Tuesday, December 2, 2014

Interview with Christopher Cloud Author of Adelita's Secret

Today, we're shining the book spotlight on a young adult fantasy novel, Adelita’s Secret thanks to Rebecca's Writing Services. Christopher Cloud is an award-winning novelist with his collection of young adult novels. 

About Adelita’s Secret 
Lost in a superficial world of materialism and social status—and ashamed of her Latino heritage—seventeen-year-old Adelita NoĆ© is loved by two men, two men separated by a hundred years and vastly different stations in life. One man owns little more than the shirt on his back. The other, a poet at heart, is heir to a vast fortune. Their love for Adelita serves as the backdrop for the Latino girl’s quest to better understand herself and her Mexican roots.

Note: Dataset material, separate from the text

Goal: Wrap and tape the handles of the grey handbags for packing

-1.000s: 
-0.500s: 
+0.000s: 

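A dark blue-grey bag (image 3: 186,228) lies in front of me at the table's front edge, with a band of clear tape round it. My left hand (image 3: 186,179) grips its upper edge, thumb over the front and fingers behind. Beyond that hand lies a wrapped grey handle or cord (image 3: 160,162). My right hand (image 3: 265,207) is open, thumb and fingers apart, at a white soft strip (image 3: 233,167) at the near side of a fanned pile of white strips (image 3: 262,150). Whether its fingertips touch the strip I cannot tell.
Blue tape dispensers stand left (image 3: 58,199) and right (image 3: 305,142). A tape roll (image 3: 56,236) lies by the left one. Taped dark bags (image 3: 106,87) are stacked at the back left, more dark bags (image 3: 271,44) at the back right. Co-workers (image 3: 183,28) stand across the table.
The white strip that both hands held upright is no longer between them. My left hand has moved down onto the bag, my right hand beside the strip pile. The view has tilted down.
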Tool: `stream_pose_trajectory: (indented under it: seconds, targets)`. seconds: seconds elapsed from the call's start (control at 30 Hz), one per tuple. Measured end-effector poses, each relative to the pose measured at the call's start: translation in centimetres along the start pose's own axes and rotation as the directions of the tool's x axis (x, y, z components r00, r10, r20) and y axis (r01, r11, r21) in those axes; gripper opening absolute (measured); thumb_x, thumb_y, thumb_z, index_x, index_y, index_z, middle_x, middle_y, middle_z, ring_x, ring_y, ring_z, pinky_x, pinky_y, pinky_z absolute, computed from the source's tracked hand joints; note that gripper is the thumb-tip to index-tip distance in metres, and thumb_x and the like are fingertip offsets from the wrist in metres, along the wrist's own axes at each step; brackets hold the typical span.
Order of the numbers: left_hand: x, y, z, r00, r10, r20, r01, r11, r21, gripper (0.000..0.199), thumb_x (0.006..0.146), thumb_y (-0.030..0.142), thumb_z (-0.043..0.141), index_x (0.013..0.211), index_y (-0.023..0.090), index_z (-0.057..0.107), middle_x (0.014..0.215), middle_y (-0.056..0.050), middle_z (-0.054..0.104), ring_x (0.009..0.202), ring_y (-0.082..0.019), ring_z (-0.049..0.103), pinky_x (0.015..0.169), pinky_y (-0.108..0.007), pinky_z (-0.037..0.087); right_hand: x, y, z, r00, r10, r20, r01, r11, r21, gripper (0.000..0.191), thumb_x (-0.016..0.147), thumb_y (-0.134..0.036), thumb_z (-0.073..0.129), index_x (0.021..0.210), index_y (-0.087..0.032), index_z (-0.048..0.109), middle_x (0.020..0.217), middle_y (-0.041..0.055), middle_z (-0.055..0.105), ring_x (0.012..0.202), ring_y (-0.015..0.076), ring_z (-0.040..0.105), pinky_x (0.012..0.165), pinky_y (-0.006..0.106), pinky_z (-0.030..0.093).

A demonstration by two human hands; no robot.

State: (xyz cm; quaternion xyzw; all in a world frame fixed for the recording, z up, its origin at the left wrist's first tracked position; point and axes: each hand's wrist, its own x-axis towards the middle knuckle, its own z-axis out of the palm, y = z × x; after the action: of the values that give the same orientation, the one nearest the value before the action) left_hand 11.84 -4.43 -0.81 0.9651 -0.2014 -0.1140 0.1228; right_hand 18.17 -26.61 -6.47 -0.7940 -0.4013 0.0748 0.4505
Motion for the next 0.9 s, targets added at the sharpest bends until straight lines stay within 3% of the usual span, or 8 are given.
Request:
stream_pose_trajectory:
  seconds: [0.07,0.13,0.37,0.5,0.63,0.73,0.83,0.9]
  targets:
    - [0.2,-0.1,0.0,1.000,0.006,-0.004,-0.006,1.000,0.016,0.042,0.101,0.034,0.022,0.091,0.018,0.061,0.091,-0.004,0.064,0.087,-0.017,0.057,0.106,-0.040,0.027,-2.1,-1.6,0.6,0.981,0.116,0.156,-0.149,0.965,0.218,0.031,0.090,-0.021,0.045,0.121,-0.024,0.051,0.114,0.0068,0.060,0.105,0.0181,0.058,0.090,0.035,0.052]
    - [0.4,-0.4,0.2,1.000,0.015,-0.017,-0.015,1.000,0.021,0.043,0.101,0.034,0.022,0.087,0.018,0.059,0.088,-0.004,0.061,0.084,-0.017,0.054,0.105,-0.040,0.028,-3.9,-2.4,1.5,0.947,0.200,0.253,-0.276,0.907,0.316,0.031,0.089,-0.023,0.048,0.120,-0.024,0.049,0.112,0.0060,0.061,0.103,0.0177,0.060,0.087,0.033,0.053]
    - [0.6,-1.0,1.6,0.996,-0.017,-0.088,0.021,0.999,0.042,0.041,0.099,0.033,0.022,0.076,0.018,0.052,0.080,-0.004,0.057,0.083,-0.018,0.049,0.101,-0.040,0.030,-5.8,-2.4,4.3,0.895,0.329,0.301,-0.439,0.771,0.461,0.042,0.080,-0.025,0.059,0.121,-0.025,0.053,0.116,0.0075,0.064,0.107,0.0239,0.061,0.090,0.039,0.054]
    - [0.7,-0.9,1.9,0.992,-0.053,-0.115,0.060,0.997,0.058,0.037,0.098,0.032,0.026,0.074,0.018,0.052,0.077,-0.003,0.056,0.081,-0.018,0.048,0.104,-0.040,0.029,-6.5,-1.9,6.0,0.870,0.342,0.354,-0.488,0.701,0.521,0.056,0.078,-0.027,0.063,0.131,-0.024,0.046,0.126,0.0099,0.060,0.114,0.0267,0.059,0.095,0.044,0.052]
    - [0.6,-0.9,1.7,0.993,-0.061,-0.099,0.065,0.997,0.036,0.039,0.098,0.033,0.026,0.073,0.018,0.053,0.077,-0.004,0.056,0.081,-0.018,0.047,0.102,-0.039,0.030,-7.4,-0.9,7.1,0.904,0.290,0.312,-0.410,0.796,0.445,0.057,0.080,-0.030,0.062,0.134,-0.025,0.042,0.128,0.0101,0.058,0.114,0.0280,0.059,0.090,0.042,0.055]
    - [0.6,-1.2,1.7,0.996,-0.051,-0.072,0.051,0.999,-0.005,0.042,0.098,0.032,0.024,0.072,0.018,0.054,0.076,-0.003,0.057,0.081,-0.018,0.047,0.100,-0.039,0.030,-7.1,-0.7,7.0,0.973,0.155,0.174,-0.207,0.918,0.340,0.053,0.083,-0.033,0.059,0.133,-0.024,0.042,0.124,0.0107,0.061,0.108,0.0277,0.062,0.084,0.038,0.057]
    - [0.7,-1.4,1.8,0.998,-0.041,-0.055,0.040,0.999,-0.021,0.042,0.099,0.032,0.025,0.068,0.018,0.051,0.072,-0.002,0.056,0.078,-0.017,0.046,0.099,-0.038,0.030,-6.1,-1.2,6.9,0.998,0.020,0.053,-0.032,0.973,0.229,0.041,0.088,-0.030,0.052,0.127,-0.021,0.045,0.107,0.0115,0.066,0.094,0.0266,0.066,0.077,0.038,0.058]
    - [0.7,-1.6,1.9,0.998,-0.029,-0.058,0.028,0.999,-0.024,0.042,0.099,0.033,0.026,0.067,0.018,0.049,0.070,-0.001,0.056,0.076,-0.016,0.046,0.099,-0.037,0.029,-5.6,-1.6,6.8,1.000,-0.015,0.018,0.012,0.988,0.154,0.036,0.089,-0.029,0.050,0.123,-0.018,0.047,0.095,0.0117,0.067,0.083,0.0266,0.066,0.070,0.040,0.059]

Read Chapter 1 – 4 on Amazon
Title is available at Amazon kindle or paperback
Pick up your copy at Barnes & Noble

Q: Have you ever had a character take over a story and move it in a different direction than you had originally intended? How did you handle it?

A: I’m glad you asked because my teenage protagonist in Adelita’s Secret took me in a totally different direction with her own ideas for the storyline. I don’t write fantasy (or didn’t before this novel) and had no intention of writing fantasy. But Adelita took control about 5,000 words into the story, and changed the genre from young adult to young adult/fantasy. I’m pleased the story unfolded as it did.

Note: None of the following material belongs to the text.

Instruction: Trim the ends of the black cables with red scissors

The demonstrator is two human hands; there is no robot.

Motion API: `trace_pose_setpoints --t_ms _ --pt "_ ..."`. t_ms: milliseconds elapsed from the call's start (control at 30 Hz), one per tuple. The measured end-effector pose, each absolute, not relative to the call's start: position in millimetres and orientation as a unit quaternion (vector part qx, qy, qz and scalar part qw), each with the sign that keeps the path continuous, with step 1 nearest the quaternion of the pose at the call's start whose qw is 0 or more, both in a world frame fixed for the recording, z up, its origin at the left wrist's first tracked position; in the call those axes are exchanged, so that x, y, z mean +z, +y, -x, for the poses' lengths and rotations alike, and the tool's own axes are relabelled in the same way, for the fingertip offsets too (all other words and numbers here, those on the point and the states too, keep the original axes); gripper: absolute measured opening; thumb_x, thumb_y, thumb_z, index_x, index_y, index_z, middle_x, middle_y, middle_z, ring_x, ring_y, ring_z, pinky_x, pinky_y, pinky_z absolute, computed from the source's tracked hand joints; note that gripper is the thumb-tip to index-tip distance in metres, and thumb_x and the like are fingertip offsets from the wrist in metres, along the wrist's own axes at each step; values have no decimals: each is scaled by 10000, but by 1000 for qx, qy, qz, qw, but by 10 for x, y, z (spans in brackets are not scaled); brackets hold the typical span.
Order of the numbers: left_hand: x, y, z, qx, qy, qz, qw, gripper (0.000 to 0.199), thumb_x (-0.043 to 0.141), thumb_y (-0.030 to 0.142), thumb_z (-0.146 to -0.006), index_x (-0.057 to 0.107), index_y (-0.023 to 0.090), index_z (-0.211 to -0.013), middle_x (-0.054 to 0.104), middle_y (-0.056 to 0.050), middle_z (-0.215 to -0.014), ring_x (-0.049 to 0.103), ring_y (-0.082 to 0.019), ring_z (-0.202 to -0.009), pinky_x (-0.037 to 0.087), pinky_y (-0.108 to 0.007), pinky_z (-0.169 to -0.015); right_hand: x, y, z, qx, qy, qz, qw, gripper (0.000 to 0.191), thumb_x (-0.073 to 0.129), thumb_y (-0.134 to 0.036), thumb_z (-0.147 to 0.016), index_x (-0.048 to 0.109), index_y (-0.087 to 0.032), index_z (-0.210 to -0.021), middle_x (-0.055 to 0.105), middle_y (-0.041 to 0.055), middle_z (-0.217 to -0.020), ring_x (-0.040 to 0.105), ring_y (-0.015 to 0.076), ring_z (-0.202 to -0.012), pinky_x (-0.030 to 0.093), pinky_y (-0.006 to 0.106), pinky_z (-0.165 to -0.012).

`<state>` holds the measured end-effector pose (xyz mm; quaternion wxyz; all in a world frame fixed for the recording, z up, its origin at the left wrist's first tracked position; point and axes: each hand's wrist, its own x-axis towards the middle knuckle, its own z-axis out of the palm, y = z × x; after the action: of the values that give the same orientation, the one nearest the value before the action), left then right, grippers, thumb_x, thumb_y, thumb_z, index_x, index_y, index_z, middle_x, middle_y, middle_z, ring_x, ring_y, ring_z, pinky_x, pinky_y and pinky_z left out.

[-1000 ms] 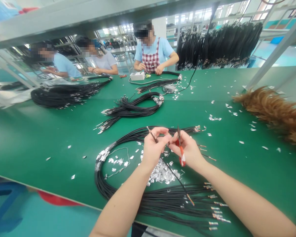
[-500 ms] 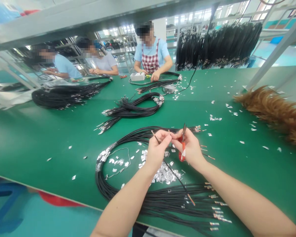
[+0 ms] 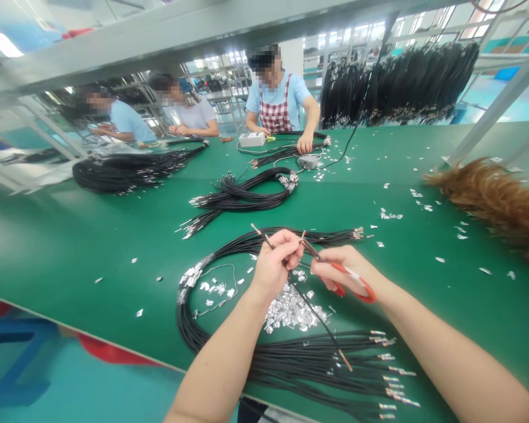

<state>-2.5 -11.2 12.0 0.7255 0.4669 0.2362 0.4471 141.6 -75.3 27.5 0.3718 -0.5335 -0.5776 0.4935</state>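
My left hand (image 3: 277, 258) is closed around a thin black cable (image 3: 311, 305) whose stripped end with coloured wires hangs down to the lower right. Another cable end pokes out above the fist to the left. In my right hand (image 3: 346, 267) are small scissors with red-orange handles (image 3: 361, 288). Their blades point left and meet the exposed wire end at my left fingertips; whether they are closed on it I cannot tell. Under both hands lies a curved bundle of black cables (image 3: 229, 352) with bare ends at the right, around a heap of silvery foil scraps (image 3: 293, 308).
Further back on the green table (image 3: 127, 229) are a looped cable bundle (image 3: 255, 191) and a long one (image 3: 132, 170). A brown fluffy duster (image 3: 494, 205) lies right. Across the table, a co-worker in a checked apron (image 3: 275, 114) handles cables; others sit farther left.
The scissors have swung from upright in my right hand to pointing left, with their blades now at the wire end. My hands have parted slightly, and the view has shifted a little.
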Motion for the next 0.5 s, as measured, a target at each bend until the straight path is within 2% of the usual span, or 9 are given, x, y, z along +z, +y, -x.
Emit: trace_pose_setpoints --t_ms 133,233,300,400,500 --pt "108 -121 21 452 228 -476 719 132 533 154 -681 466 139 -569 486 28 -492 309 -38 -384 165 -197 -396 251 -757 -1428 562 -559 462 398 285 517 -384 -766 556 -147 -612 505 -31 -406 428 77 -342 360 208 -370" --pt "105 -112 19 460 222 -472 719 139 526 136 -662 451 139 -545 473 34 -488 299 -33 -375 158 -191 -386 237 -765 -1409 574 -542 459 407 275 503 -376 -782 554 -141 -647 440 -60 -343 358 59 -296 290 185 -330" --pt "102 -106 12 459 216 -475 719 139 534 150 -672 465 139 -551 497 25 -522 334 -38 -389 197 -188 -387 251 -772 -1405 555 -538 468 429 272 498 -377 -787 534 -153 -639 393 -77 -319 327 56 -283 270 186 -325" --pt "80 -111 -12 420 217 -508 720 90 569 214 -708 556 141 -658 595 -22 -684 488 -81 -536 358 -211 -492 320 -794 -1447 444 -535 520 496 222 569 -364 -746 508 -178 -641 409 -74 -376 361 68 -326 303 203 -350" --pt "20 -137 -55 368 227 -559 707 110 620 231 -691 611 141 -755 625 -63 -891 548 -130 -751 416 -248 -650 402 -829 -1516 274 -558 554 553 201 677 -305 -661 528 -205 -751 546 -20 -607 495 111 -514 411 237 -476"
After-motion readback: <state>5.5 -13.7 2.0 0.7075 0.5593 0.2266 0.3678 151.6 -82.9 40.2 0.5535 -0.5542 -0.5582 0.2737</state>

Q: Any tips for character creation?
There has been much written about the so-called "composite" character, borrowing bits and pieces from several characters to build one character. Personally, I find this premise irritating because you end up creating a character that readers will find unbelievable. That is not to say that your character’s personally/physical makeup/speech can’t be tweaked. Create a character that readers can wrap their minds around.  

Q: Lessons readers can learn from the books characters?
I write middle-grade and young adult novels, and my characters dispense small doses of historical facts, facts that become an integral part of the story. Indeed, each of my four middle-grade/young adult novels plays out against a backdrop of history.

Q: Is there a theme or message in your work that you would like readers to connect to?
There are no messages per se in my novels, but I do try and tactfully educate the reader about the role history plays in all of our lives. In A Boy Called Duct Tape I educate the reader about the exploits of Jesse James and his gang of outlaws; in Voices of the Locusts I show my readers the ugly psychological scars left by World War II; in Adelita’s Secret, the importance of the Mexican Revolution forms the backdrop for my story; in The Ghosts of Petroglyph Canyon, the significance of preserving ancient rock drawings subtly weaves its way through the novel.

Q: If you could be any famous person/author for one day, who would you be and why?
I gave this question much thought. I’ve decided I’d like to be John Steinbeck when he was halfway through his first draft of The Grapes of Wrath. I’d love to learn his writing routine and who he relies on to read his copy, not for typos, but for content. For my money, The Grapes of Wrath is the most important book by an American author of the 20th century.

Q: One of the most terrifying or difficult things about being a writer?
One of the most problematic issues for me are critiques. When I first began writing, a reviewer panned one of my middle-grade novels. However, the novel received more than 200 five-star reader reviews on Amazon. These days I judge the quality of my stories by reader reviews. Such reviews are far more telling.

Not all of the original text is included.